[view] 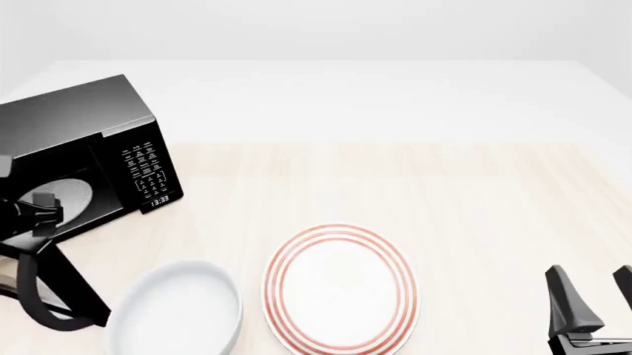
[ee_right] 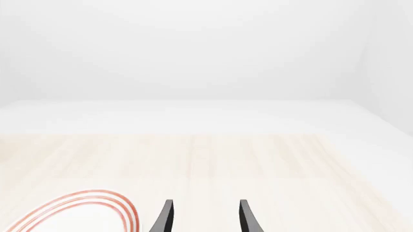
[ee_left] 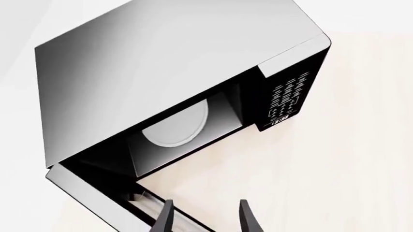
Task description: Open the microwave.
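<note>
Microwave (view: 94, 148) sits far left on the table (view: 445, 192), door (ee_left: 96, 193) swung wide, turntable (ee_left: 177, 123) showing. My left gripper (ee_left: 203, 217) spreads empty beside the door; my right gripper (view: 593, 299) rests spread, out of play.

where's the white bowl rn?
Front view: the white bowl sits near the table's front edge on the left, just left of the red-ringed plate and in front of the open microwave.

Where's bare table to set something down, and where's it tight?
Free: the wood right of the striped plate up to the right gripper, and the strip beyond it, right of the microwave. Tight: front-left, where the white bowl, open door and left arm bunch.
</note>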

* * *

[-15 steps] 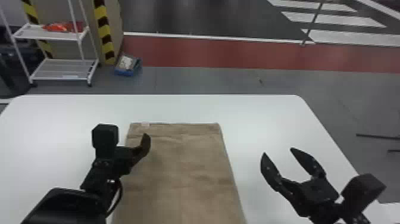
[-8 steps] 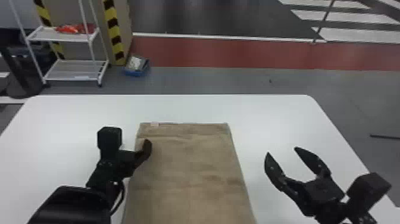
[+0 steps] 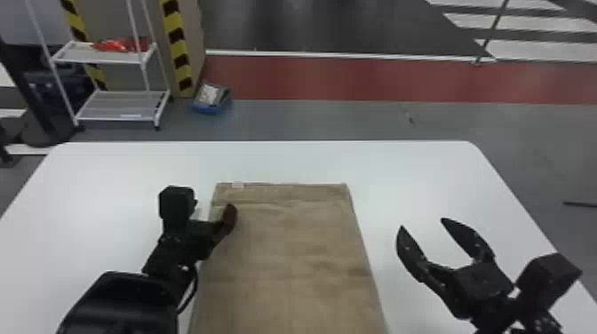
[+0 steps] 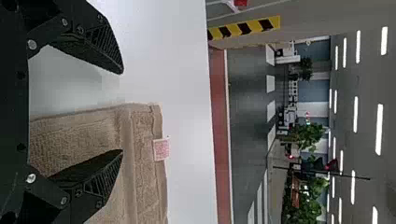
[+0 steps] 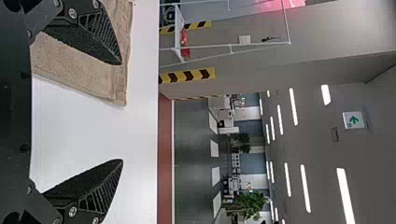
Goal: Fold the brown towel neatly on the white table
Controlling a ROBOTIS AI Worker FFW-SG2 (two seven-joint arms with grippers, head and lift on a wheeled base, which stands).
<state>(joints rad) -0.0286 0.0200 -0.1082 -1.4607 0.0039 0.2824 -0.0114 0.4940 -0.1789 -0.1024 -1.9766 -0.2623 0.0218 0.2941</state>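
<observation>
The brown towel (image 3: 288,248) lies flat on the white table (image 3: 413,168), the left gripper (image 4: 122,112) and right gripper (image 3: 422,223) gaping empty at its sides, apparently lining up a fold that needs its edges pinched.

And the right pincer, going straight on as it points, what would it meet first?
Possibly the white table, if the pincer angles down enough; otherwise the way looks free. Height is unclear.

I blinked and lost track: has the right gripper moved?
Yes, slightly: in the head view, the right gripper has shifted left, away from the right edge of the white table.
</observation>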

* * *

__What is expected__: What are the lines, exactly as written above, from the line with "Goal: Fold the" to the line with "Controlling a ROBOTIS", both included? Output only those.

__Response area__:
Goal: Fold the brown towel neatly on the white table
Controlling a ROBOTIS AI Worker FFW-SG2 (two seven-joint arms with grippers, head and lift on a wheeled base, which stands).

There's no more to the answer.